Be careful with information and deal with misinformation. There is rapid spread of information through open access medical literature, via social media, and mainstream media outlets – this means the general public may find out new information as quickly as health professionals. In some ways, this can be very helpful. However, this information may be invalid or outdated. Medical literature prior to peer-review should be considered with caution. Decisions outside guidelines should be made as a team, to reach a consensus, with speciality input as needed. There have been examples of situations where poor interpretation or communication of research has led to confusion, or even harm, e.g. unsubstantiated reports of risks to children taking ibuprofen, as well as poorly conducted and reported research around the efficacy of hydroxychloroquine.

Pathology of COVID-19

COVID-19 is caused by a novel coronavirus (SARS-CoV-2). The virus is extremely contagious, particularly where there is close contact between people indoors. The virus directly infects cells via the ACE2 and TMPRSS2 receptors, expressed in multiple organs including the lung. Receptor expression is lower in children’s airways than adult airways 2 and is one hypothesis to explain why children experience less severe infections. One proposed disease mechanism in adult severe cases is a 'cytokine storm'. This describes a cascade process whereby the virus leads to increased levels of cytokines that cause direct tissue damage, recruitment of neutrophils to tissues, and other pro-inflammatory effects. This damage can lead to organ failure including Acute Respiratory Distress Syndrome. 

Extrapulmonary involvement and other organ failure have been identified in people with severe or fatal illness. Some patients develop cardiac dysfunction. This may be due to viral- induced direct damage, or hypoxic damage in people with respiratory failure. Liver damage and renal failure have been associated with severe infection.3 

Clinical and laboratory features in children

In the ISARIC-WHO-CCP cohort, the most common presenting symptoms were fever (70%; 431/617), cough (39%; 233/599), nausea/vomiting (32%; 179/564), and dyspnoea (30%; 173/570).1  In the NHS England/RCPCH audit of children who were admitted to hospital and tested positive for COVID-19, fever was the most common presentation (72%). Three clusters of presenting features were identified in the ISARIC-WHO-CCP cohort:

  • A respiratory cluster in which children presented with a discrete respiratory episode of cough, upper and lower respiratory symptoms, and fever
  • A mucocutaneous-enteric cluster of headache, myalgia, gastrointestinal symptoms, lymphadenopathy, fatigue, rash and conjunctivitis - and this cluster largely reflects the symptoms seen in children with PIMS-TS (see below)
  • A rarer cluster of neurological features – particularly seizures and confusion

The common pattern of blood results seen in adults with severe COVID is not present in children to the same extent. Altered taste and smell are common features in adults with COVID-19, but there is little in the literature in children. One multicentre study evaluated smell and taste dysfunction in 10 children and found these symptoms to be present in all.4  Presence of these symptoms should raise the index of suspicion for COVID-19 in children.
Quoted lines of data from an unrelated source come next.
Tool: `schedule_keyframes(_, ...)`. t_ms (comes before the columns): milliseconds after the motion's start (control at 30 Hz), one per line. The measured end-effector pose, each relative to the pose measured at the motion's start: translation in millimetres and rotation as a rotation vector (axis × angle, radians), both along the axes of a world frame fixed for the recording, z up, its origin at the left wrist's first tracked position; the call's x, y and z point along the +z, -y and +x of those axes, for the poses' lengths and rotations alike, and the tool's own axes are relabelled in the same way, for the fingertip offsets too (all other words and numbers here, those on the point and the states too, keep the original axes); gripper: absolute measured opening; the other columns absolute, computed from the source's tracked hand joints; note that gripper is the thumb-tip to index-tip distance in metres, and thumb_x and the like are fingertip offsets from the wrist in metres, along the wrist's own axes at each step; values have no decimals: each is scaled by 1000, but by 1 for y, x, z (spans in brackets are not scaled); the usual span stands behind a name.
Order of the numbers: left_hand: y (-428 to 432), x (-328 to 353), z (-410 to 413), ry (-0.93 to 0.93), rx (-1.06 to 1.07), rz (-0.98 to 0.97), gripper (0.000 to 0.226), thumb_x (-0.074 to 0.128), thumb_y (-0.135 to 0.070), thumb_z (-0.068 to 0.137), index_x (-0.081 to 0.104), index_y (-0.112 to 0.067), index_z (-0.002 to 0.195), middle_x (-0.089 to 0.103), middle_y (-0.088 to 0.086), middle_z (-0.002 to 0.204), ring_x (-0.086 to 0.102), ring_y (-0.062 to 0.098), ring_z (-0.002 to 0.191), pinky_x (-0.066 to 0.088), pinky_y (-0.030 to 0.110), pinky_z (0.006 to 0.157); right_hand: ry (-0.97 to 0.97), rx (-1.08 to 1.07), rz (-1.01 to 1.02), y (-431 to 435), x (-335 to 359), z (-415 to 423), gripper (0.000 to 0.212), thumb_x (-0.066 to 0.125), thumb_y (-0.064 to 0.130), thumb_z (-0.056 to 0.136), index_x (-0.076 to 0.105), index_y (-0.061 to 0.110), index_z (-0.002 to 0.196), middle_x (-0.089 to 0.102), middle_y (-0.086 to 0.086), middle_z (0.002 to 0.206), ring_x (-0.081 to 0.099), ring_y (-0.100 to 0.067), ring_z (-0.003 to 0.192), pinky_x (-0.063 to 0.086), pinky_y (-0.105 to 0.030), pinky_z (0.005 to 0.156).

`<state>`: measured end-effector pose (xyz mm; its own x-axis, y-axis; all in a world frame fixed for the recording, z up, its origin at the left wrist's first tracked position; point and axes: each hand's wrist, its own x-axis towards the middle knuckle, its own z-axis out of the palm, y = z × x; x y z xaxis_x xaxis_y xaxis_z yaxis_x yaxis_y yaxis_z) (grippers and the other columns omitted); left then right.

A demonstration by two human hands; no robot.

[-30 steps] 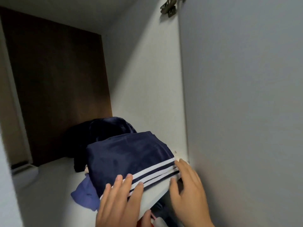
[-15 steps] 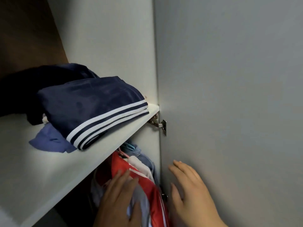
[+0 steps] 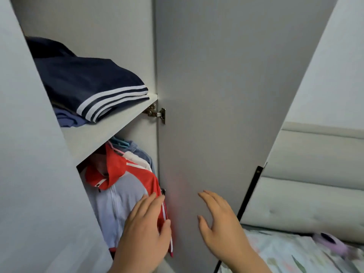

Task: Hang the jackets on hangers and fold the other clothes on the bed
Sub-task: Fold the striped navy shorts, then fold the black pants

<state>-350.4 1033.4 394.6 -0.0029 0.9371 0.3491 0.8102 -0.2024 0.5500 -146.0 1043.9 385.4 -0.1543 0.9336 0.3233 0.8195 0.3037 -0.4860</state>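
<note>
A folded navy garment with white stripes (image 3: 94, 89) lies on the wardrobe shelf (image 3: 102, 134), on top of a blue cloth (image 3: 67, 119). Below the shelf hangs a red and pale grey jacket (image 3: 122, 190) on a hanger, with other hung clothes (image 3: 141, 156) behind it. My left hand (image 3: 145, 231) is flat and empty in front of the jacket's red sleeve; whether it touches the sleeve is unclear. My right hand (image 3: 220, 223) is spread open and empty, close against the inside of the open wardrobe door (image 3: 226, 95).
The left wardrobe door (image 3: 29, 174) stands close on the left. A metal hinge (image 3: 155, 113) joins the right door under the shelf. At the right are a padded headboard (image 3: 315, 184), the bed with a floral sheet (image 3: 295, 255) and a purple item (image 3: 331, 243).
My hands have come down from the folded navy garment on the shelf to the hanging jackets and the door. The view has dropped and swung right, showing the bed.
</note>
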Motion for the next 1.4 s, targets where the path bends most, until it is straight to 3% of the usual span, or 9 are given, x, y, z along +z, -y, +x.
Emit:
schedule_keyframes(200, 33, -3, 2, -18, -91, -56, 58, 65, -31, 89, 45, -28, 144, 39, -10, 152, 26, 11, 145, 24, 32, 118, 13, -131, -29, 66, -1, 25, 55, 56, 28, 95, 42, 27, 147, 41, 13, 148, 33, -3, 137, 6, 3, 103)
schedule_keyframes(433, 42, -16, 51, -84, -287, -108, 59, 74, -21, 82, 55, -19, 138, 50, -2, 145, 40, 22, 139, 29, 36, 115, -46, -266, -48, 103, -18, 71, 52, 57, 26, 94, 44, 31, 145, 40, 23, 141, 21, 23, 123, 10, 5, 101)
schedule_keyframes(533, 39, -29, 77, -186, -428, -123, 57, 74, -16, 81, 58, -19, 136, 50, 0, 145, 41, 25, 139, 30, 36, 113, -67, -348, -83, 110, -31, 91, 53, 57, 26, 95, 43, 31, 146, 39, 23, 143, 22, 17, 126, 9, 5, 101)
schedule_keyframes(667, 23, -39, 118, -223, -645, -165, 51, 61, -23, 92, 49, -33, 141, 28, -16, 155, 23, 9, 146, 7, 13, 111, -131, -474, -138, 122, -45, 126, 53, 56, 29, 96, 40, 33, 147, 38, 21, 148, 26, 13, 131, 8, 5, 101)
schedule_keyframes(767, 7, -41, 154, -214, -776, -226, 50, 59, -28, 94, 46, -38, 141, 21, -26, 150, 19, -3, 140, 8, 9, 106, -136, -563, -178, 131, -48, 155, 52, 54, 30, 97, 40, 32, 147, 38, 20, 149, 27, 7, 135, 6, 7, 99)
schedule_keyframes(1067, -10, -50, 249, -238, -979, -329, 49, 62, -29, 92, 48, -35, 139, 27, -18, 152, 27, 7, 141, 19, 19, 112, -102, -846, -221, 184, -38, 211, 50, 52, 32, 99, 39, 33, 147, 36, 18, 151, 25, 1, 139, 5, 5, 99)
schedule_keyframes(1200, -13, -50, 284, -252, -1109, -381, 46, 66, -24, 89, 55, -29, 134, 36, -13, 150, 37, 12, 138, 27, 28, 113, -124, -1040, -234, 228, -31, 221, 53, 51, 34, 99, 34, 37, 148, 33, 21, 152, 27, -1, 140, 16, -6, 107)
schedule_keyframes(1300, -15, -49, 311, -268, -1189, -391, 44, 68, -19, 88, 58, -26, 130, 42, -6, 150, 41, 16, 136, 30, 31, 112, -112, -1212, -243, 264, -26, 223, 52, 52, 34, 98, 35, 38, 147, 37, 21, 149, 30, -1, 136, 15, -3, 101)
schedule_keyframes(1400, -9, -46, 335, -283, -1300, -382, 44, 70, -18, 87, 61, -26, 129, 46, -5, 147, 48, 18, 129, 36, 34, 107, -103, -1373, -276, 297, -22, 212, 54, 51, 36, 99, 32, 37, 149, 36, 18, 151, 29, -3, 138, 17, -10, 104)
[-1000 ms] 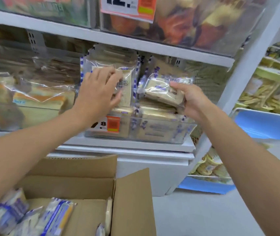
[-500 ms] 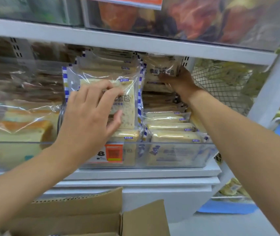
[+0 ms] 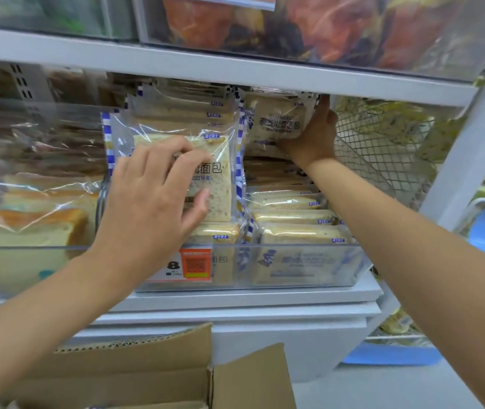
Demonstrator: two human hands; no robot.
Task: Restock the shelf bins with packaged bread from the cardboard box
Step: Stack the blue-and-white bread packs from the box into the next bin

Diagnosing SARS-CoV-2 infection

Tests to detect SARS-CoV-2 may be performed on symptomatic children who meet the national criteria for testing, children admitted to hospital either electively or as an emergency, prior to surgical procedures or aerosol generating procedures, as part of screening in high risk areas (eg PICU, transplant or dialysis centres).  Samples that can be collected to detect SARS-CoV-2 virus (nucleic acid or antigen) include nasopharyngeal/oropharyngeal swabs or saliva. A number of point of care tests which detect SARS-CoV-2 antigen are currently being validated on these samples. Point of care tests may have a particular role prior to surgical procedures or aerosol generating procedures. Nucleic acid amplification testing (NAAT), most commonly with a reverse-transcription polymerase chain reaction (RT-PCR) assay, to detect SARS-CoV-2 RNA from the upper respiratory tract is the standard of care. 
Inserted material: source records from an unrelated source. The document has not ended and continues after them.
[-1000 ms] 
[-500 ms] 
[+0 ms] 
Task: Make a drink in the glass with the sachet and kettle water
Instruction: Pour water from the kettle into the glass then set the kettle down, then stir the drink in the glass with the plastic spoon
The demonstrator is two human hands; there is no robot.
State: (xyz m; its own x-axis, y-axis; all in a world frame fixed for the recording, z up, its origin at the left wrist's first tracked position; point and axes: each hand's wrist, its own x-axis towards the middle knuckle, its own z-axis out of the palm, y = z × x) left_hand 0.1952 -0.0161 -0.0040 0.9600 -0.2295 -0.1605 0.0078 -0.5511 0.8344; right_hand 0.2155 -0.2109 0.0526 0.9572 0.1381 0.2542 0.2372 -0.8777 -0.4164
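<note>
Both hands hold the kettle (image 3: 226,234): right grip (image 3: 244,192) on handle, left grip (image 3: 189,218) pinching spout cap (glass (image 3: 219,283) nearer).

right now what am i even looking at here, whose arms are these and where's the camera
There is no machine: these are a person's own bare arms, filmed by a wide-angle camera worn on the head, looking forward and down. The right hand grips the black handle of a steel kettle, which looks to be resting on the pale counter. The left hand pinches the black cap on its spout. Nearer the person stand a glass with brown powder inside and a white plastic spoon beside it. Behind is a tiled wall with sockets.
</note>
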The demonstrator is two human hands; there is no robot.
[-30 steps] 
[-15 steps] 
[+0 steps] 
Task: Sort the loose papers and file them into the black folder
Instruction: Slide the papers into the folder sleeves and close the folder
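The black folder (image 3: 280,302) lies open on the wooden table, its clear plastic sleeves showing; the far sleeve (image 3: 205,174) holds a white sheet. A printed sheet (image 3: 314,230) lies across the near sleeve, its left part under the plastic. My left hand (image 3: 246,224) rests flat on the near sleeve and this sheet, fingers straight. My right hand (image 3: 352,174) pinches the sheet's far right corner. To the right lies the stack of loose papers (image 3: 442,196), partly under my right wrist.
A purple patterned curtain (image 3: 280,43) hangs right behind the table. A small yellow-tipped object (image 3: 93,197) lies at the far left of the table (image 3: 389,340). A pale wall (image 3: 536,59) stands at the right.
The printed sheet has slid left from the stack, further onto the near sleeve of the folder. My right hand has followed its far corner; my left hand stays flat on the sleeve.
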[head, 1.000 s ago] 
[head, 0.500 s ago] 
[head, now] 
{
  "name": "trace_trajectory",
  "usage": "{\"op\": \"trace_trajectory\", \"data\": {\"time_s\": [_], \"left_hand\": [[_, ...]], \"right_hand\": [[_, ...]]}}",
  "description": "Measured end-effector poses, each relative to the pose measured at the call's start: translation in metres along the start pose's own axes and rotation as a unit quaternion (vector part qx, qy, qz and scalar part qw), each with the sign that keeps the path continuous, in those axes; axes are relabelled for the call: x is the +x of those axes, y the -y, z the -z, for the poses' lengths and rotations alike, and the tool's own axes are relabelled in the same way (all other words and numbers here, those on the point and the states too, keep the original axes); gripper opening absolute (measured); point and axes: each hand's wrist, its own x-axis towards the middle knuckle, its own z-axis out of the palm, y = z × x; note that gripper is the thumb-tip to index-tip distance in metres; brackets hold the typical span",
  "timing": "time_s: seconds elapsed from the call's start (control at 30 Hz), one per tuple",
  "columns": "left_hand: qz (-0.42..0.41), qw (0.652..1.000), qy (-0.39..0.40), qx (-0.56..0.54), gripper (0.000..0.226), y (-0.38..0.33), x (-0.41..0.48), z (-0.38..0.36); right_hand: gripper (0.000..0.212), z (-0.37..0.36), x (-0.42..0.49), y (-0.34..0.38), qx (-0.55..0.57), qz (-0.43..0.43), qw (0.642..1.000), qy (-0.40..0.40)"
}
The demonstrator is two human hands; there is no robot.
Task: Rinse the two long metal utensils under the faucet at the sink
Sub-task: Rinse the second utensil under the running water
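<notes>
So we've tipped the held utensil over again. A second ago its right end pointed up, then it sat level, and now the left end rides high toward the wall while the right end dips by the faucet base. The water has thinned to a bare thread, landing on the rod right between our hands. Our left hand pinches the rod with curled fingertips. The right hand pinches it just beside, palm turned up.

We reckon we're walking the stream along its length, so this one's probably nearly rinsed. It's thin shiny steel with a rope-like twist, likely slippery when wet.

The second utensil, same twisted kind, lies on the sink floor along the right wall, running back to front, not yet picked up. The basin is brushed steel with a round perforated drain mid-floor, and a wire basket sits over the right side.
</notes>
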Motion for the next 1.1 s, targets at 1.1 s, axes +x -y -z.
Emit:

A positive RT-PCR confirms the diagnosis of SARS-CoV-2 infection. Patients may have detectable SARS-CoV-2 RNA for weeks after the onset of symptoms; however prolonged viral RNA detection does not necessarily indicate ongoing infectiousness.  A single negative RT-PCR is sufficient to exclude the diagnosis of COVID-19 in the majority of children, however if there is high suspicion of COVID-19 (suggestive symptoms, clinical findings and investigations), a further test may be performed for infection control reasons. It is usually recommended to repeat this test after 24 hours. 

The interpretation of an inconclusive or indeterminate result depends on the specific nucleic acid amplification test (NAAT) performed; the clinician should confer with the performing laboratory about additional testing.

Diagnosis of prior SARS-CoV-2 infection

Serologic tests detect antibodies to SARS-CoV-2 in the blood and may identify patients who previously had SARS-CoV-2 infection. Detectable antibodies may be present within days, but are usually present three to four weeks after the onset of symptoms, hence they are not used for diagnosis in the acute setting. IgG antibody is usually measured and sensitivity and specificity vary depending on which test is used. The duration of detectable antibody is uncertain. 

Other tests including viral culture and other tests of SARS-CoV-2 immunity are not widely available currently.

Samples (respiratory and blood) should be sent for virology testing prior to initiating any antiviral or immunomodulatory treatment and all patients should be discussed with the infectious diseases team. Please also refer to guidance on management of PIMS-TS

Blood tests

The majority of children are expected to be asymptomatic or only have mild to moderate disease. No additional blood tests are required for these children who, if admitted requiring only supportive care, beyond those required to exclude alternative diagnoses. Given the relatively mild symptomatology of the majority of children with COVID-19, alternative diagnoses must be considered in unwell children presenting, following the same pathways in place prior to the outbreak. 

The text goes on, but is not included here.